Als ich in den noch fast goldenen Achtzigern in die Werbung kam, war es ganz selbstverständlich, dass man sein eigenes Büro hatte. Meins hatte übrigens schicke, USM-Haller Möbel, den unvermeidlichen Eames Bürostuhl von Vitra in rotem Leder sowie einen beruhigenden, weichen, grauen Teppichboden und befand sich bei Ogily One (damals noch Ogilvy Direct) in Frankfurt Sachsenhausen. Über Konzentrationsstörungen durch den heute üblichen Großraumbürolärm mussten wir uns noch fast ein Jahrzehnt lang keine ernsthaften Gedanken machen. Ganz im Gegensatz zu einigen unserer Kunden bei modernen Großkonzernen. Kein lautstark telefonierender Kollege störte unsere Produktivität, kein Telefondauergeklingel und Kollegengebrabbel hielt uns davon ab, kreativ und produktiv zu sein.
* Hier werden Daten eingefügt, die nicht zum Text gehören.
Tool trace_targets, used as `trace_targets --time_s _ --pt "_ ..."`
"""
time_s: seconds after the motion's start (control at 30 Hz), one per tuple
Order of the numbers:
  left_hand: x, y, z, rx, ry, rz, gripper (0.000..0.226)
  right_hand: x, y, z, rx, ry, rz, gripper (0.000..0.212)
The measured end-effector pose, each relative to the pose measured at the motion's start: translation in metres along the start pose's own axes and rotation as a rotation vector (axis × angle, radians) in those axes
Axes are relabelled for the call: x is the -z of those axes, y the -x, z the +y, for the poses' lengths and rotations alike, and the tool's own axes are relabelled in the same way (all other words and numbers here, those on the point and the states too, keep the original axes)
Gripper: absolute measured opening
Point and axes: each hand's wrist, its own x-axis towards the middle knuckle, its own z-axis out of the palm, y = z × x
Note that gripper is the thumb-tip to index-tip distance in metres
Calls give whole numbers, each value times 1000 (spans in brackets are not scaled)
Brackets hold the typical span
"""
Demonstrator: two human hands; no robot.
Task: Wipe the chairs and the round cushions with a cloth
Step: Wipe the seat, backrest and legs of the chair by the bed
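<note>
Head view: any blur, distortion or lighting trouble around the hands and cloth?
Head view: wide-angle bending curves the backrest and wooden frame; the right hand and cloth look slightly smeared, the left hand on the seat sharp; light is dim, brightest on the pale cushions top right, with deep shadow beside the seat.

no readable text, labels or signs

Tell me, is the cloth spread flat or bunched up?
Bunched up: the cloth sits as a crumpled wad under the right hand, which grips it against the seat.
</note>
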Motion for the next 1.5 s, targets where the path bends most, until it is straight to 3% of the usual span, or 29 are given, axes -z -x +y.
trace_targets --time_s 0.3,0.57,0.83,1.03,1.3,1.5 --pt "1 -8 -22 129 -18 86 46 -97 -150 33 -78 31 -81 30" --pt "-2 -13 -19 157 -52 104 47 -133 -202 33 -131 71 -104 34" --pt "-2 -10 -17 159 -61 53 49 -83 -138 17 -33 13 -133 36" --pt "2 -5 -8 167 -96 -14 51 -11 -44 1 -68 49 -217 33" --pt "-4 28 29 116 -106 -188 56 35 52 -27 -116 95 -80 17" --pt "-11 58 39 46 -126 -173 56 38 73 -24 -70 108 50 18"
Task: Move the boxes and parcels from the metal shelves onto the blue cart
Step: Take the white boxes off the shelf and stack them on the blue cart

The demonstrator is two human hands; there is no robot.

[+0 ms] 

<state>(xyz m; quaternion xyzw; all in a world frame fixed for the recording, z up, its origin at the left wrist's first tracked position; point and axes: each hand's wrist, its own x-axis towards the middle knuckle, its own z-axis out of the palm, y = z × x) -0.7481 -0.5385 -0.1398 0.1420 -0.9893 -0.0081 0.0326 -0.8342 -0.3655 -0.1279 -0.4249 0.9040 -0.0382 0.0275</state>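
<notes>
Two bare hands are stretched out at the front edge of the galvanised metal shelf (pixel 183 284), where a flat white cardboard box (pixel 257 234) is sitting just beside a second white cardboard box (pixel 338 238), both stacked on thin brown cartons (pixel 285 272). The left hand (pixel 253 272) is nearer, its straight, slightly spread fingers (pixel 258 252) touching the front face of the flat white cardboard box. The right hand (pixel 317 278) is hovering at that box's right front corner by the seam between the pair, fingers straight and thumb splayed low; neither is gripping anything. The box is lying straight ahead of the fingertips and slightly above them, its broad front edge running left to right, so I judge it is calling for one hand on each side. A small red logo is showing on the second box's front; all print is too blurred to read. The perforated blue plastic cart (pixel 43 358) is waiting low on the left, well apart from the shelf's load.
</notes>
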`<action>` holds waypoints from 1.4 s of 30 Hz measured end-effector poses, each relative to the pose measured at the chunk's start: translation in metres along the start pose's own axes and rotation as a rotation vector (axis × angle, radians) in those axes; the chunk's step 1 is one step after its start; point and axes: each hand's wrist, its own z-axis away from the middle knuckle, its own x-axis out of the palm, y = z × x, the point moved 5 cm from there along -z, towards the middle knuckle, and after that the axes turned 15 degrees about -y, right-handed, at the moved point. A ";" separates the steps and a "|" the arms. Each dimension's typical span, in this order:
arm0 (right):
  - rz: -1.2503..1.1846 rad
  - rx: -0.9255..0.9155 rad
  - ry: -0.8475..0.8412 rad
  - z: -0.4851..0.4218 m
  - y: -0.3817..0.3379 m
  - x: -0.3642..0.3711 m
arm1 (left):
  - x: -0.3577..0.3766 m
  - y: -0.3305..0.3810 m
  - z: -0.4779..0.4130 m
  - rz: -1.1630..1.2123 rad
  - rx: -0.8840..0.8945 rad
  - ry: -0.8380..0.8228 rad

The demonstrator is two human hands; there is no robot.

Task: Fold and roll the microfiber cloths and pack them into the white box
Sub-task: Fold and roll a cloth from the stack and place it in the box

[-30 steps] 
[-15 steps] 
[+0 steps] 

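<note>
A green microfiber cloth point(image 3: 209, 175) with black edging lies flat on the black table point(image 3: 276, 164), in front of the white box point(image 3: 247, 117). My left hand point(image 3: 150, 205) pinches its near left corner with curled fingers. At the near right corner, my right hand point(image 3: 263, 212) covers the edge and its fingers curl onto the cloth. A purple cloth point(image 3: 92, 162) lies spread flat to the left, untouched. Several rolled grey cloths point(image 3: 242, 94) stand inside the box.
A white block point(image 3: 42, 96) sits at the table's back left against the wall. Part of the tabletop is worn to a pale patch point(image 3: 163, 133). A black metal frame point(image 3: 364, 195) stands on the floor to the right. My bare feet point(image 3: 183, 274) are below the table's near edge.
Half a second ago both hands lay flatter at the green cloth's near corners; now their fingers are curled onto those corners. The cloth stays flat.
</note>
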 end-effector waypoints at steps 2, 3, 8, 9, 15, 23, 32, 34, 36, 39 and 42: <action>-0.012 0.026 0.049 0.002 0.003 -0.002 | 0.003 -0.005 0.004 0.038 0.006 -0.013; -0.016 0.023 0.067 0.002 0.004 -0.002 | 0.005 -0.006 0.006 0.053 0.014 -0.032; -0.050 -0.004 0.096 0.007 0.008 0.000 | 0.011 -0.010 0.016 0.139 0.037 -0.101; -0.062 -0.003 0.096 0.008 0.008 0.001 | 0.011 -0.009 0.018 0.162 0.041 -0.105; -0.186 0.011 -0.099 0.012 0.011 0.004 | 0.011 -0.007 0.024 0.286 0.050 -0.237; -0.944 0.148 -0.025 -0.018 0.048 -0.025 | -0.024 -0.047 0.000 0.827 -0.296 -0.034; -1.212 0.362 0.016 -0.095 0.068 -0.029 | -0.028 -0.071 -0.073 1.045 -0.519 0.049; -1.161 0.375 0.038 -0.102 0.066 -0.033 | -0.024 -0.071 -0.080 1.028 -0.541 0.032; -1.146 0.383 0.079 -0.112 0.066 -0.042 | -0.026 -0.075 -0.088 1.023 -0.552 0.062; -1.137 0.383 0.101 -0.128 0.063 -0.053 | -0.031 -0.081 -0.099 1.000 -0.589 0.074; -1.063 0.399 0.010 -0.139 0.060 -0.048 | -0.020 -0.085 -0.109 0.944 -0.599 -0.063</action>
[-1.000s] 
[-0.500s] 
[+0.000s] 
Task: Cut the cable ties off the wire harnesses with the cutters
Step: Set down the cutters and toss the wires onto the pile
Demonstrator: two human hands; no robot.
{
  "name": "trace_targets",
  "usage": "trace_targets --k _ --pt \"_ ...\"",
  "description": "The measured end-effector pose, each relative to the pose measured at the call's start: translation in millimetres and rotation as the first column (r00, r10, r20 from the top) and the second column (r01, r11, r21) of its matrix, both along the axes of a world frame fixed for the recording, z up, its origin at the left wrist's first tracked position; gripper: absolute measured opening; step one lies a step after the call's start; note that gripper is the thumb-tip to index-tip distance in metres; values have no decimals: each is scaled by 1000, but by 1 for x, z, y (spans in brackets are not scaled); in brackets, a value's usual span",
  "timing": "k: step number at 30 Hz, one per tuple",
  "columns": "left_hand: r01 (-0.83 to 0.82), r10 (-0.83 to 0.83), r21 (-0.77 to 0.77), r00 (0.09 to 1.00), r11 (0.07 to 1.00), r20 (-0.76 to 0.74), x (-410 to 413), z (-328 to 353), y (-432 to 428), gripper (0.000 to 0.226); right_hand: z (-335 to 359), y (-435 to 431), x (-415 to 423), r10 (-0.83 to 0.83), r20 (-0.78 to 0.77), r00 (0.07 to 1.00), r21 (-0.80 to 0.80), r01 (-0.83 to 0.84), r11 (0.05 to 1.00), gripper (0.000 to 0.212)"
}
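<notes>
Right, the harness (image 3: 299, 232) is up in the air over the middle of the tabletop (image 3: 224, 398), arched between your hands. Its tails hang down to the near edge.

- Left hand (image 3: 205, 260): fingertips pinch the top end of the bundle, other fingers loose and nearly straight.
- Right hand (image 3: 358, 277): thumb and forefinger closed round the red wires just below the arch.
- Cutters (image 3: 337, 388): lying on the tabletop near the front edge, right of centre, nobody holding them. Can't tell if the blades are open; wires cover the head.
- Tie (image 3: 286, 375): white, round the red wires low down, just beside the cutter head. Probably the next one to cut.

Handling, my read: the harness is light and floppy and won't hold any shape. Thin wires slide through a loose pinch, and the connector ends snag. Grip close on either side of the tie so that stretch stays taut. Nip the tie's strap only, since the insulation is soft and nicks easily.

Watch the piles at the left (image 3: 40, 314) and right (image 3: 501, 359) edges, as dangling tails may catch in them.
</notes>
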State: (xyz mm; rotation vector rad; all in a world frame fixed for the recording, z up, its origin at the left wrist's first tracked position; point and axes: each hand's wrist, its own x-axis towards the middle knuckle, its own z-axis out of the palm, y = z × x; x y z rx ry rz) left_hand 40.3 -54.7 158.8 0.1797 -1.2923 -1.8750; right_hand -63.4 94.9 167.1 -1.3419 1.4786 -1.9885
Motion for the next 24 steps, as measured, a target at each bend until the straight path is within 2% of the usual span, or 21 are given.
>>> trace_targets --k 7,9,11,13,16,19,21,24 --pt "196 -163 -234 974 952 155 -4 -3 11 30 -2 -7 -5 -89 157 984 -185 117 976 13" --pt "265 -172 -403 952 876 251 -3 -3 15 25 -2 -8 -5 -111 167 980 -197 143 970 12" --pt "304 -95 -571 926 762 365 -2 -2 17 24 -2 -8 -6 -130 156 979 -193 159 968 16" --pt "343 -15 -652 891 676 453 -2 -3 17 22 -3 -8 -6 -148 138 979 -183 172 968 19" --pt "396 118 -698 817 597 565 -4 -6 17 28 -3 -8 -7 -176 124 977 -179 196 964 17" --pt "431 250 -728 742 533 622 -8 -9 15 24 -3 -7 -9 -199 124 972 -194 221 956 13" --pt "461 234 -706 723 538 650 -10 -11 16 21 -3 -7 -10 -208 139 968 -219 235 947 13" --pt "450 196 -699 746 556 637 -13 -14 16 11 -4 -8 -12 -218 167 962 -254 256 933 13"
Wenn ich heute temporär vor Ort bei Kunden in Loft- und Großraumambiente arbeite, ist mein Noice-Cancelling-Kopfhörer mein treuer Mitstreiter im Kampf um ablenkenden Großraumbürolärm und lässt mich trotz Nervambiente optimal produktiv und konzentriert arbeiten. DACHTE ICH ZUMINDEST!
Nun empfiehlt mir heute der Produktivitätsguru und Nozbe-Erfinder Michael Sliwinski ein Produktivitätstool namens Noisli, dass im Namen der Produktivität genau das tut, was ich in meinem beschaulichen und ruhigen Home Office überhaupt nicht vermisse: «Ambient Noice» a la carte.
Die Macher der innovativen Produktivitäts-App berufen sich dabei auf eine in 2012 im Journal of Consumer Research veröffentlichte Studie mit dem schönen Titel «Is Noise Always Bad? Exploring the Effects of Ambient Noise on Creative Cognition», die – kurz gesagt – nahelegt, dass eine gezielte Dosis Umweltlärm nicht etwa die Konzentration störe, sondern der eigenen Produktivität sogar förderlich sein kann!
Die Theorie hinter Noisli ist konsequenterweise, dass ein dosierter, gleichmäßiger Umweltkrachteppich, wenn er mit ungefähr 70 Dezibel auf das geneigte Kreativarbeiterohr trifft, das Hirn stimuliert, die abstrakte Vorstellungskraft anregt und kreative Gedanken fördert.
Die Idee zur App des Berliner Freelance-Designer-Duos Stefano & Sabine soll wohl aus der vermeintlichen Isolation der beiden aus dem früheren Arbeitsumfeld entstanden sein, dass sie als zu wenig anregend und kreativitätsfördernd empfanden.
Inzwischen wurde der Ambient-Noice-Generator um einen praktischen Timer und eine ablenkungsfreie Textverarbeitung ergänzt.
Also ich fand's zunächst eher merkwürdig, muss aber zugeben, dass etwas dran ist, am produktivitätsfördernden Grundrauschen. Also am besten einfach mal selbst ausprobieren!